PROBLEM:
The entire listing that follows must be repeated exactly, pictures excluded.

──────────

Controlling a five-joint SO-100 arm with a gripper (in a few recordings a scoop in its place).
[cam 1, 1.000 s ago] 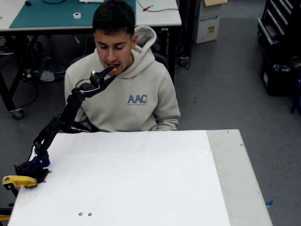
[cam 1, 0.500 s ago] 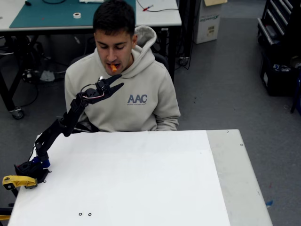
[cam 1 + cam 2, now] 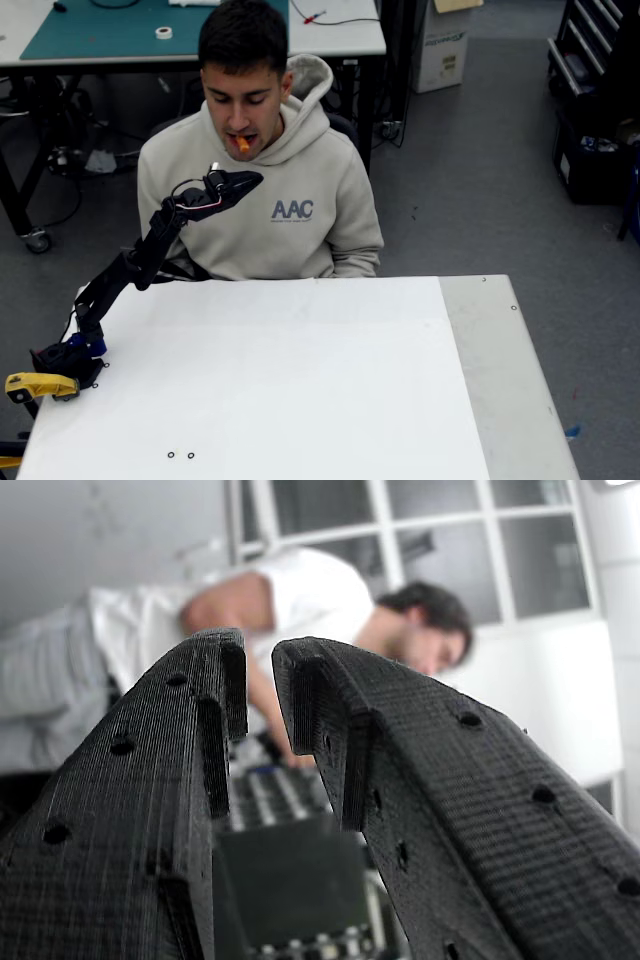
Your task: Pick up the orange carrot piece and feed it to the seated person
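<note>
Orange carrot piece (image 3: 241, 143) in seated person (image 3: 262, 190) mouth; hoodie reads "AAC"; gripper (image 3: 252, 180) jaws nearly closed, empty.

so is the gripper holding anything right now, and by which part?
Nothing. The gripper is empty, fingers nearly closed with a bare gap in the wrist view. The orange carrot piece sits in the seated person's mouth.

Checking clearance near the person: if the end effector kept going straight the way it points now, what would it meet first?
Probably the seated person's hoodie chest: the end effector points rightward across it, below the orange carrot piece. Depth is unclear.
</note>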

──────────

TASK ANSWER:
Controlling a five-joint SO-100 arm with a gripper (in a few recordings a scoop in its place).
[cam 1, 1.000 s ago] 
[cam 1, 0.500 s ago] 
[cam 1 + cam 2, now] 
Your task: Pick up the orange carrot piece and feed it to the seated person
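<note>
Orange carrot piece (image 3: 241, 143) in seated person (image 3: 262, 190) mouth; hoodie reads "AAC"; gripper (image 3: 252, 180) jaws nearly closed, empty.

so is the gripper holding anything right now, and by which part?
Nothing. The gripper is empty, fingers nearly closed with a bare gap in the wrist view. The orange carrot piece sits in the seated person's mouth.

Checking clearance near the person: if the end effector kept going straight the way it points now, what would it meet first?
Probably the seated person's hoodie chest: the end effector points rightward across it, below the orange carrot piece. Depth is unclear.
</note>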

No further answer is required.